Much will depend on how the current Russian-Ukrainian crisis continues to change the concept of security for the Swedes. The Swedes are aware of the security challenges regarding Russian troop movements and Ukraine’s threats to Ukraine. Russian military threats to Ukraine and Vladimir Putin Vladimir Vladimirovich Putin Republican senators introduced a bill to ban uranium imports from Russia Hillicon Valley – Invasion complicates social media politics solution to their policy of non-alignment with NATO.

War will push other countries to join NATO

A Russian military invasion of Ukraine will push Finland and Sweden to join NATO as soon as possible. However, if Russia believes that Russia can end NATO expansion by invading Ukraine, it could do the opposite. With a pro-Russian eastern Ukraine, Russia will be able to push Russian weaponry to push NATO further away from the Russian border and the Black Sea. At the same time, Putin will turn the Russian economy from there mainly to the east.

According to the Ukrainian Foreign Ministry, the Ukrainian foreign minister has asked his Chinese counterpart in Beijing to use his connections with Moscow to stop the Russian invasion of Ukraine. Finnish Prime Minister Sanna Marin said on Tuesday that the attitude of citizens and politicians towards NATO membership is “changing” after the Russian invasion of Ukraine. US Secretary of State Anthony J. Blinken, meeting with his Russian counterpart in Stockholm on Thursday, warned Russia in no uncertain terms against an invasion, a scenario that Ukraine, backed by both NATO and the Biden administration, called a real possibility.

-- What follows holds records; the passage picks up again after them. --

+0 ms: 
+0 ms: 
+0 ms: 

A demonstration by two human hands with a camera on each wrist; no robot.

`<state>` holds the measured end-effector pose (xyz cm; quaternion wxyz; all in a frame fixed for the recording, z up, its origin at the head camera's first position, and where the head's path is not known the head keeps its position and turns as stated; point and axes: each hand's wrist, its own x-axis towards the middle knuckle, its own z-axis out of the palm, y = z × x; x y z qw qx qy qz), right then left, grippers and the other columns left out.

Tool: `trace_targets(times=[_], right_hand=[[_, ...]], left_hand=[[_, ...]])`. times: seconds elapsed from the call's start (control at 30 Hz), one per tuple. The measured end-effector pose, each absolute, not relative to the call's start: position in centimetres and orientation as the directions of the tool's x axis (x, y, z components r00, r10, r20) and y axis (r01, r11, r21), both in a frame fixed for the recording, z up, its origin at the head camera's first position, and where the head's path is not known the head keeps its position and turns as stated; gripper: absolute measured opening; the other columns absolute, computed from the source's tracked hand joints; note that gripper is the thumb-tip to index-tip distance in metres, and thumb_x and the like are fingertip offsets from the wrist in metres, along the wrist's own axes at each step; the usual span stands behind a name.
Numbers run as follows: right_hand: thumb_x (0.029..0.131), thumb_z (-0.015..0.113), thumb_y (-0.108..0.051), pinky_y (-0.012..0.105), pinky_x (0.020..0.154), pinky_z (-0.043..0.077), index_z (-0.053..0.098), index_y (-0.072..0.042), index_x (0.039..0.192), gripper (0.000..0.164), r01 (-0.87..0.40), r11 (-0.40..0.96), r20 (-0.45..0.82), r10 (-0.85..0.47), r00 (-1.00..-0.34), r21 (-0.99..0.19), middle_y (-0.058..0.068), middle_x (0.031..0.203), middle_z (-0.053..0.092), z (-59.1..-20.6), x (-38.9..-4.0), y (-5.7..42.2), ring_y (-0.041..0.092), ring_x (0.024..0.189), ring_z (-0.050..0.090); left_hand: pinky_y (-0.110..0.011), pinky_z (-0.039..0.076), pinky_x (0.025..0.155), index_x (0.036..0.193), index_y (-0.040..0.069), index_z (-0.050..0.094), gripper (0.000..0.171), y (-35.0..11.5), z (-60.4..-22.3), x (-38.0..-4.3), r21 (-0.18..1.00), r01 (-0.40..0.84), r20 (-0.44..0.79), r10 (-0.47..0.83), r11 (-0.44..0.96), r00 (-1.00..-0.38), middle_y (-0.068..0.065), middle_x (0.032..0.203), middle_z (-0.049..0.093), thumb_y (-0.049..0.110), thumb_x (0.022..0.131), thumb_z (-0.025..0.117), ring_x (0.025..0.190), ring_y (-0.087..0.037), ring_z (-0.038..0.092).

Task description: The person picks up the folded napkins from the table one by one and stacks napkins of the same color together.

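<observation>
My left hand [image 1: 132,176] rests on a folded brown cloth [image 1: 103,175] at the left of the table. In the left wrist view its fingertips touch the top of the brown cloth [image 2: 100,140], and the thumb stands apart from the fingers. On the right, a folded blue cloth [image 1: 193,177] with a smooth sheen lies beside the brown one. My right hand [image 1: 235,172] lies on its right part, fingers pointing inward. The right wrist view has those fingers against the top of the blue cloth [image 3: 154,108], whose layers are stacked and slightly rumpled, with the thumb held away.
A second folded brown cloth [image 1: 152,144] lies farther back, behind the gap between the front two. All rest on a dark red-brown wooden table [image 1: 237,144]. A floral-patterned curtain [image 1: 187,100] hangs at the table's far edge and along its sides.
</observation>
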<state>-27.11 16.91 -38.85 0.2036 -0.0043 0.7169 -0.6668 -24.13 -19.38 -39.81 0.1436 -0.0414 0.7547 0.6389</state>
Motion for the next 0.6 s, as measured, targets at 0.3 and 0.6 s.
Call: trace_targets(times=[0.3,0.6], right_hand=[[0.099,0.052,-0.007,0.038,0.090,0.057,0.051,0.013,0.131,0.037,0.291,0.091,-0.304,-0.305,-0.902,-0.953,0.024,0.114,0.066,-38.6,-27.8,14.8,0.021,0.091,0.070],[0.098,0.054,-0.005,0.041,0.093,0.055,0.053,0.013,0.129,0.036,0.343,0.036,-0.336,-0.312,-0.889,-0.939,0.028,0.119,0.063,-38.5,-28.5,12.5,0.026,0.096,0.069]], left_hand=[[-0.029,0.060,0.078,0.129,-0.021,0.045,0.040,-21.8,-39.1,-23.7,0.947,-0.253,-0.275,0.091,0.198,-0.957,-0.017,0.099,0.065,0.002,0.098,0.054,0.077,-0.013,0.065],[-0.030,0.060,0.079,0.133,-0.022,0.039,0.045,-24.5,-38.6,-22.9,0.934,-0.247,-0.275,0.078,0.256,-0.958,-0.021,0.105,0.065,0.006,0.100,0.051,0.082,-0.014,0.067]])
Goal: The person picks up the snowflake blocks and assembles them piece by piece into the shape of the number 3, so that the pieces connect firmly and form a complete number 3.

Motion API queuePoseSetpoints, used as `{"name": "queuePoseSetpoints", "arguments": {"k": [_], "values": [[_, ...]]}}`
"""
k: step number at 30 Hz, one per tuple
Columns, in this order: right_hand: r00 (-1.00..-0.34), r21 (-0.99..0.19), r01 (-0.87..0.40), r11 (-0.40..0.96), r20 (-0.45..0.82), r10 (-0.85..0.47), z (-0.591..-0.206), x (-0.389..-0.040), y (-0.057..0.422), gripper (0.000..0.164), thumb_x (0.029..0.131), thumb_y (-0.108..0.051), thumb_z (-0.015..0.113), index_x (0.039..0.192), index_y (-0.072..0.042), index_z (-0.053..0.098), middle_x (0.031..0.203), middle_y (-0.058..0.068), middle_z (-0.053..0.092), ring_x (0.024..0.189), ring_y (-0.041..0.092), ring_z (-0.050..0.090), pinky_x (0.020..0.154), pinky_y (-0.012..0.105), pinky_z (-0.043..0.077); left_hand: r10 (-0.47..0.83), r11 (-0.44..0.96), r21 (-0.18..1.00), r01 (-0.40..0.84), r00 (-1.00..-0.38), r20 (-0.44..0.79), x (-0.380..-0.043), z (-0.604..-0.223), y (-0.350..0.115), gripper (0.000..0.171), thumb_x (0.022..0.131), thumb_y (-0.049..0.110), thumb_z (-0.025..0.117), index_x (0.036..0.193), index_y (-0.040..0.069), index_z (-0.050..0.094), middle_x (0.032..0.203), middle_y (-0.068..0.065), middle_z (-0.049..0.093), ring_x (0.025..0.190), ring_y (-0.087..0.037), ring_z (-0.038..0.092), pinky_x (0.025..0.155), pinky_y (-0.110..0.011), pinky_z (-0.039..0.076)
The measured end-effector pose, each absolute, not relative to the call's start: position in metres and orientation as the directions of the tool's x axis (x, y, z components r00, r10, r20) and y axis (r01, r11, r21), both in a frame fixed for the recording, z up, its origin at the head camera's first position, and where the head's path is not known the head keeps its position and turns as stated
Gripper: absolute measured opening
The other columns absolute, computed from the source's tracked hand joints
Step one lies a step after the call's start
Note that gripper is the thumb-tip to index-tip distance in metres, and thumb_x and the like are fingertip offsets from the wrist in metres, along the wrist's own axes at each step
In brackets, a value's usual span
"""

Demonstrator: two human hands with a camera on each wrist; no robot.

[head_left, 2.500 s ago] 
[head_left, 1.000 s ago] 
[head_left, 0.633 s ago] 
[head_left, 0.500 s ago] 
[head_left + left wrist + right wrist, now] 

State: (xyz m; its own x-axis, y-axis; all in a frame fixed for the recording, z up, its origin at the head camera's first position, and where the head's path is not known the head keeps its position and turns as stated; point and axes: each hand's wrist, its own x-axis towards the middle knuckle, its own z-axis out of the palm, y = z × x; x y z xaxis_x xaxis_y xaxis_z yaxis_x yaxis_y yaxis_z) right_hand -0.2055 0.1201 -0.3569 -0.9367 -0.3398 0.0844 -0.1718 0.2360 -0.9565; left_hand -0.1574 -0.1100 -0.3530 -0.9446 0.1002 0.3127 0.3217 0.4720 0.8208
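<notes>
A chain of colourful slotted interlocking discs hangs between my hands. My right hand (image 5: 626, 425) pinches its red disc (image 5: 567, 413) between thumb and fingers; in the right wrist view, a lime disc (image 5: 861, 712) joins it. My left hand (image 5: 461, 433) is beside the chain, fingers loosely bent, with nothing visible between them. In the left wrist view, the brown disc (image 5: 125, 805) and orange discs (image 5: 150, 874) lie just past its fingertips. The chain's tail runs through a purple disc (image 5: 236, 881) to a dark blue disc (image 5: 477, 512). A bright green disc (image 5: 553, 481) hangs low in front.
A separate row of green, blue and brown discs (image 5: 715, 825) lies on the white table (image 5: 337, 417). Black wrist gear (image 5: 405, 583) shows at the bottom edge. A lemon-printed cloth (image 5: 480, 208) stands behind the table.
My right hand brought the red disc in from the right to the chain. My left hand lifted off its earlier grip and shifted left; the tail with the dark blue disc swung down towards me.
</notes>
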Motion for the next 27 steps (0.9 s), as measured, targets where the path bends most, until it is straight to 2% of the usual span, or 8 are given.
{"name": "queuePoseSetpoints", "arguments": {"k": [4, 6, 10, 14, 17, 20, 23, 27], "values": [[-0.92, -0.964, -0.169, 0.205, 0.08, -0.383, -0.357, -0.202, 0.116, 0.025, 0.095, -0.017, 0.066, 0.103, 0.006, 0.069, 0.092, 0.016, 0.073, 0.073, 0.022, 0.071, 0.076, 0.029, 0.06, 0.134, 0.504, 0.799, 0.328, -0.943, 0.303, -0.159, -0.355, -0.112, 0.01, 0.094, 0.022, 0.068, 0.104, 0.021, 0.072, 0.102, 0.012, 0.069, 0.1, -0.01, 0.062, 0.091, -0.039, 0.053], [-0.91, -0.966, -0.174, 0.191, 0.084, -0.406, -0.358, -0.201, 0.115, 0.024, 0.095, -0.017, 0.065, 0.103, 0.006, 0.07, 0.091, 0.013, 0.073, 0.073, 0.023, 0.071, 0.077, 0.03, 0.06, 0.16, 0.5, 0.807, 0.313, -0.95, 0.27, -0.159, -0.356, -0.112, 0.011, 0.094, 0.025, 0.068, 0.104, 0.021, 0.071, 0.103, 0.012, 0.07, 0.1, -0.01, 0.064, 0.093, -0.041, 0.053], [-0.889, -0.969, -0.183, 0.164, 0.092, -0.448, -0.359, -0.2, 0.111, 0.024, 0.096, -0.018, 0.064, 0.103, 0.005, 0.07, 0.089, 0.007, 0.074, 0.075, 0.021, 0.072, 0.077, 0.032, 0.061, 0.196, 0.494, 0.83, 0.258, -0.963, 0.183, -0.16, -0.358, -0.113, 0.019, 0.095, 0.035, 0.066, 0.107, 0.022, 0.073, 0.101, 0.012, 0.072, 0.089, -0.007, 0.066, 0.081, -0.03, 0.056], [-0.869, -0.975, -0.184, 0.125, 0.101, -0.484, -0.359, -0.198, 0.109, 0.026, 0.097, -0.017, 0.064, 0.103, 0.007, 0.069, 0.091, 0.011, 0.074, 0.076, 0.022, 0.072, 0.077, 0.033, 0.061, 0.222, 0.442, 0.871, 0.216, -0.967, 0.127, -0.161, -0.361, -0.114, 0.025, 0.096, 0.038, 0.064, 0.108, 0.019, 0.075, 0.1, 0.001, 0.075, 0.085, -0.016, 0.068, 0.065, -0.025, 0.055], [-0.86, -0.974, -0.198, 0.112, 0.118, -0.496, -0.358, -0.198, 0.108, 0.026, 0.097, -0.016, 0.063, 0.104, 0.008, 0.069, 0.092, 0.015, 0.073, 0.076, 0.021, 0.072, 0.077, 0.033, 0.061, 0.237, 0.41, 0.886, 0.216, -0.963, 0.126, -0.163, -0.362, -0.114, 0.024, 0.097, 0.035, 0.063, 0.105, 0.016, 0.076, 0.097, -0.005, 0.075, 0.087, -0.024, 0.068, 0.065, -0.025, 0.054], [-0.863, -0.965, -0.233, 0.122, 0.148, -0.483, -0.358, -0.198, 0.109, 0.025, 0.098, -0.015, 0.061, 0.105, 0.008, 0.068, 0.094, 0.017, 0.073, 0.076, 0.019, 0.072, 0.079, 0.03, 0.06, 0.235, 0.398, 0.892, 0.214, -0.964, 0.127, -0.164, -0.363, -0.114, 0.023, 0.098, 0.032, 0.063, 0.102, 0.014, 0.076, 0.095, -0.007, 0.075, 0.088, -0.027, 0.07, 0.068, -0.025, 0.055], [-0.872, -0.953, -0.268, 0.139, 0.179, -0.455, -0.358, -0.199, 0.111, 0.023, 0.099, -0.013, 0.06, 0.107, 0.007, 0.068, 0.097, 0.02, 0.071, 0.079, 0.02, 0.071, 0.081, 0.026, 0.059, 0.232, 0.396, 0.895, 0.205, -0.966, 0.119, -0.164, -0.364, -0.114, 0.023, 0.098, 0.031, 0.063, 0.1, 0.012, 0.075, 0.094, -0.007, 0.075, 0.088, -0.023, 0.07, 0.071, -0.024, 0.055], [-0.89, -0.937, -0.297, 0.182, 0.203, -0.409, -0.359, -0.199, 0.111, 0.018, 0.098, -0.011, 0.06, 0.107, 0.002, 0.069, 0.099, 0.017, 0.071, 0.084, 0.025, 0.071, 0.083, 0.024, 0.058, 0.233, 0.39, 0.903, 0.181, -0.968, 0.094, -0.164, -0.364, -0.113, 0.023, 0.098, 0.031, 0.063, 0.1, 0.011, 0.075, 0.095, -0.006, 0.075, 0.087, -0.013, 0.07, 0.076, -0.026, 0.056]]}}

What Does the Current Ukraine Crisis Mean for Stockholm? - Politics Today

Warsaw is backing Kyiv with defensive weapons but has said it will not send planes to Ukraine because Poland is not a direct party to the conflict between Ukraine, which is not a NATO ally, and Russia. For Estonians, Latvians, and Lithuanians—especially those old enough to live under Soviet control—Russian belligerence toward Ukraine somehow worries that Estonians might be the next target. In addition, military analysts and diplomats say that while ties with China are under increasing pressure from the United States, a Russian invasion of Ukraine could primarily disrupt the trade that has helped the expanding Chinese military modernize over the past two decades.